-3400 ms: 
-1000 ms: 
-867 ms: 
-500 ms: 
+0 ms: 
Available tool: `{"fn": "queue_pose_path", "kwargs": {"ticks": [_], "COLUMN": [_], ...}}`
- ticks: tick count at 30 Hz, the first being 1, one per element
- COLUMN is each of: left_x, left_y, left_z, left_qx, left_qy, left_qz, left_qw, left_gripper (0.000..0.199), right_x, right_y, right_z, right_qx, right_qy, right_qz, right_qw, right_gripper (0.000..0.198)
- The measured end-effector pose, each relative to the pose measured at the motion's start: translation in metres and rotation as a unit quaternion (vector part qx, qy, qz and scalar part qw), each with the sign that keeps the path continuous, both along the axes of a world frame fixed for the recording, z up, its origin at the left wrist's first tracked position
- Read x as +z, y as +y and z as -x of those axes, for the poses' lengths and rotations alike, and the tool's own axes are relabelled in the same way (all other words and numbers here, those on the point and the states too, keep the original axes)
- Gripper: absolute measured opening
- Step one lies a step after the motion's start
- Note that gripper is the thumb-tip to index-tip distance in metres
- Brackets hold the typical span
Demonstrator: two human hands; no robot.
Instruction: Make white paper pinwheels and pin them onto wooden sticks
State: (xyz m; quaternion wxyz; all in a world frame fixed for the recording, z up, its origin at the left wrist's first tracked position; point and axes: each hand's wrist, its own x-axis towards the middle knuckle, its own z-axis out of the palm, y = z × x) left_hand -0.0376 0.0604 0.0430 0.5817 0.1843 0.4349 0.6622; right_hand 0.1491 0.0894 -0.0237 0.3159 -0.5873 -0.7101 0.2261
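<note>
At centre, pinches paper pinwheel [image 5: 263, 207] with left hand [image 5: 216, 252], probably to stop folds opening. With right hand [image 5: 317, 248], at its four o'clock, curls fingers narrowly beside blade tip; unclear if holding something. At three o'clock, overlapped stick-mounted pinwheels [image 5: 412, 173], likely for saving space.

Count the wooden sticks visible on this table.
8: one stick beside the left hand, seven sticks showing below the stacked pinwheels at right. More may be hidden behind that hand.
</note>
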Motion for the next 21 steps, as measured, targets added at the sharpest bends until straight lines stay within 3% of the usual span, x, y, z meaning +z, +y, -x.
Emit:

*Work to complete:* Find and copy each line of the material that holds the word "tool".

*Task result:*
Available tool: `{"fn": "queue_pose_path", "kwargs": {"ticks": [_], "COLUMN": [_], ...}}`
- Read x as +z, y as +y and z as -x of those axes, for the poses' lengths and rotations alike, and the tool's own axes are relabelled in the same way (all other words and numbers here, those on the point and the states too, keep the original axes)

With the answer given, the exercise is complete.